Nel suo percorso nella Mini Transat, Cecilia si è distinta non solo per i risultati sportivi, ma anche per il suo impegno a favore della parità di genere. Attraverso la propria esperienza in questa disciplina, contribuisce a dare maggiore visibilità alla presenza femminile in un ambito ancora fortemente
caratterizzato da una prevalenza maschile.
Il suo esempio rappresenta un concreto invito a superare gli stereotipi, dimostrando come talento, preparazione e determinazione possano aprire nuove strade e abbattere i limiti imposti dai
tradizionali modelli di genere.
Con questa sponsorship, Logica Informatica sceglie di affiancare Cecilia e di condividere i valori
che il suo percorso rappresenta, nella convinzione che lo sport possa essere uno spazio di crescita, cambiamento e inclusione.
Perché talento, forza e impegno non hanno genere.
Cecilia
Cecilia




“Andare per mare da soli ti cambia le prospettive.
Ti fa capire quali siano davvero le cose importanti e come spesso sono le cose più semplici a dare gioia.
Ti fa rendere conto di quanto il nostro corpo sia legato alla luce del sole e quanto siamo profondamente connessi alla natura che ci circonda.
Ma soprattutto ti insegna la pazienza. La pazienza di dover aspettare magari giorni per vedere se abbiamo preso la scelta giusta, e la pazienza di dover convivere altrettanti giorni con un eventuale errore. Se sbagliamo a terra, abbiamo mille cose per distrarci, e spesso possiamo resettare tutto e ricominciare da capo subito. In mare non è così facile accettare l’errore e ritrovare la lucidità e la voglia di continuare a lottare per finire la regata al meglio. Ma quando ho capito che in un modo o nell’altro ero in grado di cavarmela anche da sola lì fuori, l’euforia della libertà mi ha conquistata.
Voglio dimostrare che il talento non ha genere, che il mare è di tutti e che ognuno deve sentirsi libero di sognare a ciò in cui crede.”
L'avventura di Cecilia
1º posto, International Lake Garda Meeting; Optimist (Riva del Garda 2009)
1º posto Campionato Mondiale; Laser 4.7 (San Francisco USA, 2011)
3º posto Campionato Mondiale giovanile ISAF (Dublino IRL, 2012)
5º posto, Campionato Europeo U23); 470 (Gdynia POL, 2015)

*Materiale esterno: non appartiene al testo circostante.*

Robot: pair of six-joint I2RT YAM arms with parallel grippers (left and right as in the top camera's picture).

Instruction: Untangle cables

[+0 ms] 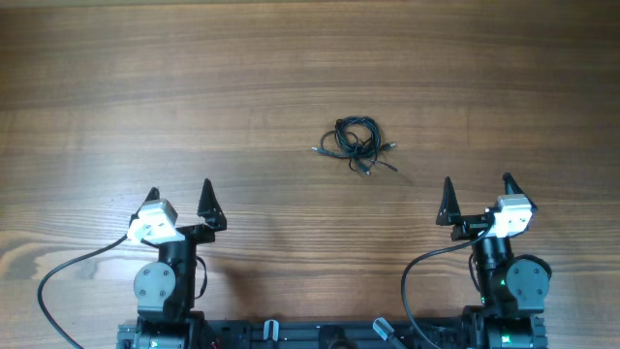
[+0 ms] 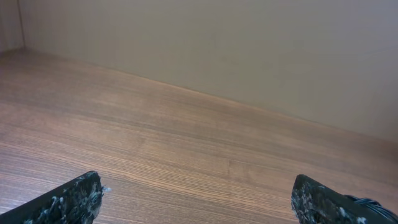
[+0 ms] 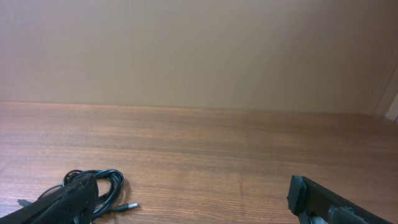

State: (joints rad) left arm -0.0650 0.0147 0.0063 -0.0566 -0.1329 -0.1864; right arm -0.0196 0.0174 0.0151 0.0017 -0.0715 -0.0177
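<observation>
On the worktop (image 1: 291, 58), matte brown wood grain: left hand (image 1: 180, 191), released, jaws wide; right hand (image 1: 477, 189), likewise released and empty, the nearer one. Item: cables (image 1: 356, 145), thin glossy black cords in one small roundish knot, plug ends straying, lying forward-left of the right hand.

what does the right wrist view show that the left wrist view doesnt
Only the right wrist view: the cables, bunched beside one finger of the right tool.
Only the left wrist view: the left tool, with just wood ahead of it.
Both: the wooden table, a plain wall behind it, and a tool standing open and empty.
</observation>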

2º posto, Campionato Europeo U23, Match Race; (Lago di Ledro, 2016)
6º posto, Campionato Europeo; Nacra 17 (Gdynia POL, 2018)

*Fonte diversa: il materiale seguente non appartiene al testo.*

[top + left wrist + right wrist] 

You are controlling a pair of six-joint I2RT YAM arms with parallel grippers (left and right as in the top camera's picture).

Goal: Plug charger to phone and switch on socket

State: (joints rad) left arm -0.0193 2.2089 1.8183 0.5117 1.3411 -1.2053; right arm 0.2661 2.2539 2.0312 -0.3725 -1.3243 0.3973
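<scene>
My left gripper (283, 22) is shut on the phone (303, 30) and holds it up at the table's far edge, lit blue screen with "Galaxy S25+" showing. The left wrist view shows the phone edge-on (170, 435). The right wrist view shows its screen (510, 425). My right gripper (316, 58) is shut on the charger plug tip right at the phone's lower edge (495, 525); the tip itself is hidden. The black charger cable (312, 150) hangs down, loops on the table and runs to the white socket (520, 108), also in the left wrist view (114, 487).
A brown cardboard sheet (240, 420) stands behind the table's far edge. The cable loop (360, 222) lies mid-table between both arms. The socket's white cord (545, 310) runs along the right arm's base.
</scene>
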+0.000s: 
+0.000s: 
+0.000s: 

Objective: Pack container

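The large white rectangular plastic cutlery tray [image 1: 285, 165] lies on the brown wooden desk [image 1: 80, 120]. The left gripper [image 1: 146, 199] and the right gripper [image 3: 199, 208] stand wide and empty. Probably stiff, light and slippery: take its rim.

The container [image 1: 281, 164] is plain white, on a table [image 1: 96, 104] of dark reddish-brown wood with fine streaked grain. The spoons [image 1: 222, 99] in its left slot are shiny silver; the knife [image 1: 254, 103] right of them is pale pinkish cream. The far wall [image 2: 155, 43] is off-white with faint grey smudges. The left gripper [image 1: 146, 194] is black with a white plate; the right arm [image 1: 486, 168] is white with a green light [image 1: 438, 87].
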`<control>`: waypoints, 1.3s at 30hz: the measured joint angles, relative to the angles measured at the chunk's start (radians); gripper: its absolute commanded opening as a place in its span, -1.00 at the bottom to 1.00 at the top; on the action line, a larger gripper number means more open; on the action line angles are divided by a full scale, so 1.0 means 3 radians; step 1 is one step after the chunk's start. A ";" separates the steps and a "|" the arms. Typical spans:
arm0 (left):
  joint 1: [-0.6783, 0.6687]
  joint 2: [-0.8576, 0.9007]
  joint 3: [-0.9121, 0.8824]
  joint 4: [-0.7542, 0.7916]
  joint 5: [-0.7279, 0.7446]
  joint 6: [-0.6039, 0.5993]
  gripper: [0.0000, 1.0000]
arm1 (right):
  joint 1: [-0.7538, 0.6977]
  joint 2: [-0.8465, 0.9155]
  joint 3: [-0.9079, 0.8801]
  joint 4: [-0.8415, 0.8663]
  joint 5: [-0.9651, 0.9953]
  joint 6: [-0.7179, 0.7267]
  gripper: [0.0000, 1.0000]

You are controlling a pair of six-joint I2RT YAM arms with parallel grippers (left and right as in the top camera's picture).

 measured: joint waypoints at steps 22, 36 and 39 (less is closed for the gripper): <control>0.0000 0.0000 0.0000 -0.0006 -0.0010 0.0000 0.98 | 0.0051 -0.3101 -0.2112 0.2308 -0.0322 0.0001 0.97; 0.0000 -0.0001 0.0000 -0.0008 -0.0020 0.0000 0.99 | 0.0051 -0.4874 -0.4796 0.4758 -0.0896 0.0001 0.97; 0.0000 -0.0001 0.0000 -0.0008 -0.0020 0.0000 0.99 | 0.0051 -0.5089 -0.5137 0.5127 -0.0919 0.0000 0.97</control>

5º posto, World Cup Series; Nacra 17 (Miami USA, 2018)
4º posto, World Cup Series; Nacra 17 (Genova, 2019)
3º posto, Nastro Rosa Veloce - Giro d’Italia, Double-handed Mixed offshore; Figaro3 (2021)
1º posto, Campionato Italiano Offshore; Swan 42, driver - tactician (2021)
1º posto, Campionato Europeo, Double-handed Mixed offshore; Figaro3 (Mar Tirreno, 2021)
1º posto, Campionato Europeo, Double-handed Mixed offshore; Figaro3 (Mar Tirreno, 2022)
1º posto, Campionato Mondiale, Double-handed Mixed offshore; Figaro3 (Mar Adriatico, 2022)
11ª nella Mini Transat (categoria Serie) conclusa a Saint-François, in Guadalupa, il 10 novembre 2025.
Realizzazione del progetto
L’illustrazione che abbiamo realizzato per Cecilia è ispirata alle antiche simbologie medievali.
I maestri incisori del ‘500 già raffiguravano il mare in tutti i suoi particolari, nella sua forza e nella sua eleganza non tralasciando alcun dettaglio. Essi davano importanza a ogni fase del divenire delle onde, dall’increspatura alla risacca.
Il disegno delle onde è come un ricamo, un lavoro di fino, meticoloso e lungo. Chiama a raccolta le qualità umane più nobili: pazienza, perseveranza, dedizione.
Il mare, come paradigma del capovolgimento dell’esistente, è vita e morte insieme. Uno dei topoi principali della letteratura: sempre presente, talvolta protagonista senza voce, assume diversi volti. Difficoltà e minaccia, ignoto da superare, nemico e castigo, liberazione.
La redenzione della figura del mare passa attraverso l’interpretazione di possibilità e scoperta, ricerca del sé e del mondo.
Per un’esperienza che fa appello alle capacità ancestrali di chi sa navigare. Per una sfida che mette in campo coraggio, astuzia e intelligenza.
Per chi sa affrontare da sola lo spazio aperto, il silenzio o il solo rumore delle onde.